Occurring in adults (both sexes) as well as juveniles, this hook has probably no function in courtship or copulation. One possibility could be that the hook is a protective device: when a julid rolls up into a spiral, as many julids do when disturbed, the hook might be inserted under one metazonital hind margin, ‘locking’ the spiral and making it more difficult for a would-be predator to uncoil. The only structure remotely similar to the julid hook we have been able to identify in other millipedes is the paxillus in certain Gomphodesmidae, order Polydesmida (Hoffman 2005). The paxillus is a forward-directed triangular process on the sternal part of the 15th body ring (Fig. 18). The topographical position of the paxillus would make a function similar to that suggested for the julid hook possible (and gomphodesmids do spiral when disturbed, HE pers. obs.). On the other hand, the paxillus occurs only in male gomphodesmids, so its function may be of a sexual rather than a generally defensive nature.

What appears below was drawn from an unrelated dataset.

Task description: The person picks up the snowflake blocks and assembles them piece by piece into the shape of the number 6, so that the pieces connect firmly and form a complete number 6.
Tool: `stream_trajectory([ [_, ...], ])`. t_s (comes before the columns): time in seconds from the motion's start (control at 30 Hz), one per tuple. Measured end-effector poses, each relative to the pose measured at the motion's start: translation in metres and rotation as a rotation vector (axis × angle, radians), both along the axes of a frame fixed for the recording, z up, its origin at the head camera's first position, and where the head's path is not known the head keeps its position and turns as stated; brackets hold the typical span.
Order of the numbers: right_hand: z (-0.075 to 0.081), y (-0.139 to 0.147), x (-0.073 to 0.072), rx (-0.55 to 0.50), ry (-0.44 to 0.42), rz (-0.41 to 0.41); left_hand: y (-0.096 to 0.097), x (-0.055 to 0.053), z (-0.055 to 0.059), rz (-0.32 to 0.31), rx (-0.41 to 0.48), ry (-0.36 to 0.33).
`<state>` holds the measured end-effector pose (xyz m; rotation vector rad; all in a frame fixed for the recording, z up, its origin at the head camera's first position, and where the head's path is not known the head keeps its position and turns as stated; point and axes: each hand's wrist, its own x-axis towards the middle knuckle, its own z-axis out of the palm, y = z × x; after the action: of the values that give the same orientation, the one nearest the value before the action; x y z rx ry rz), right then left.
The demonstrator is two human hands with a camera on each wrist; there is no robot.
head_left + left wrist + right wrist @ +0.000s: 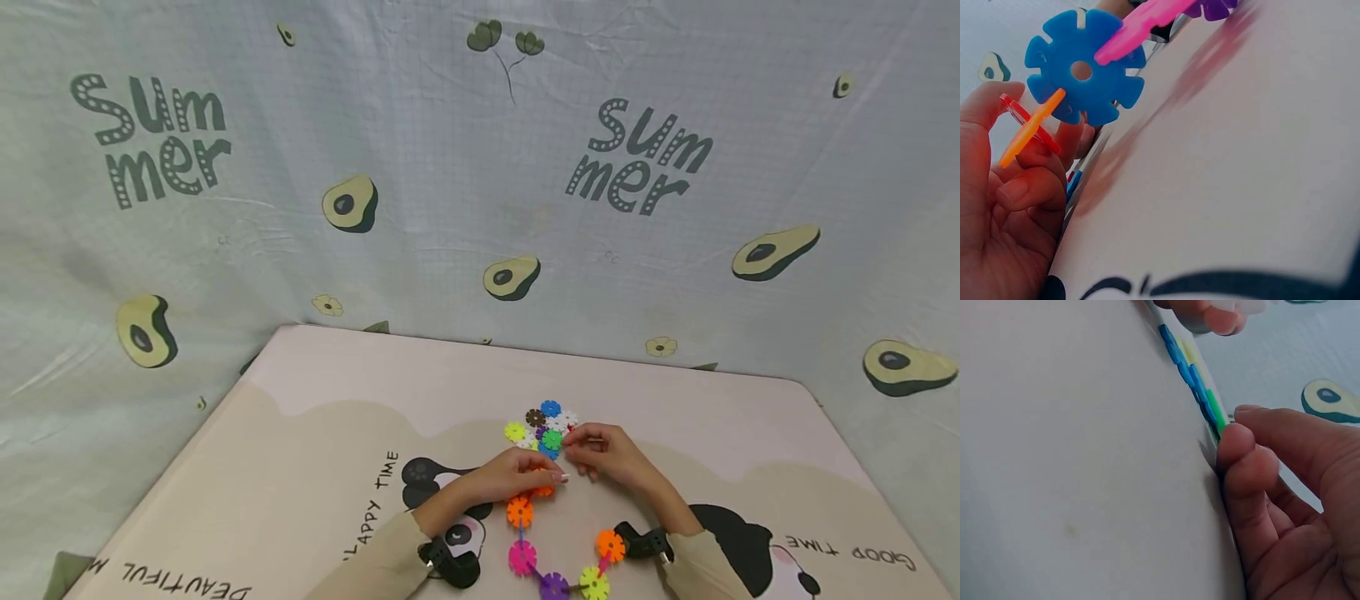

The julid hook may be a spiral-locking device, but there would be a different way obtaining the same effect if a structure on the dorsal side of the body rings could anchor itself to the leg coxae on the spiralled millipede. In fact there is a single species with such a structure, namely Chersoiulus sphinx Strasser, 1940, from north-eastern Italy, Slovenia and Croatia. In this species, each body ring carries a tiny mid-dorsal ‘anchor’ on the posterior margin of the metazonites (Fig. 19). The function of the anchors, which are missing in the only known congener, Chersoiulus ciliatus (Strasser, 1938), could very well be as suggested above for the subanal hooks. However, until somebody makes observations on behaviour of the hook- or anchor-bearing julids, the functional explanation given above remains entirely hypothetical.

Figures 14−17.

Hooks in julids: 14 Titanophyllum spiliarum 15 Unciger transsilvanicus (ZMUC) 16 Syrioiulus sp., Crete (ZMUC) 17 Syrioiulus andreevi (paratype, National Museum of Natural History, Sofia).

Figures 18−19.

Anchors and sternal processes in millipedes: 18 Sternal process (indicated by an arrow) in Astrodesmus laxus (Gerstäcker, 1873) (Gomphodesmidae) (ZMUC) 19 Anchor in Chersoiulus sphinx (ZMUC).


We want to express our gratitude to the late Professor Pietrio Parenzan, Taranto, and Dr. Petar Beron, Sofia, who made the specimens here described available to us. We are grateful to Peter Decker (Senckenberg Museum, Görlitz) for his kind assistance in taking some of the photographs. Many thanks are also due to two anonymous reviewers for their helpful comments. This project has partly been made possible with funding to PS from the EC FP6 Integrated Infrastructure Initiative Synthesys (DK-TAF).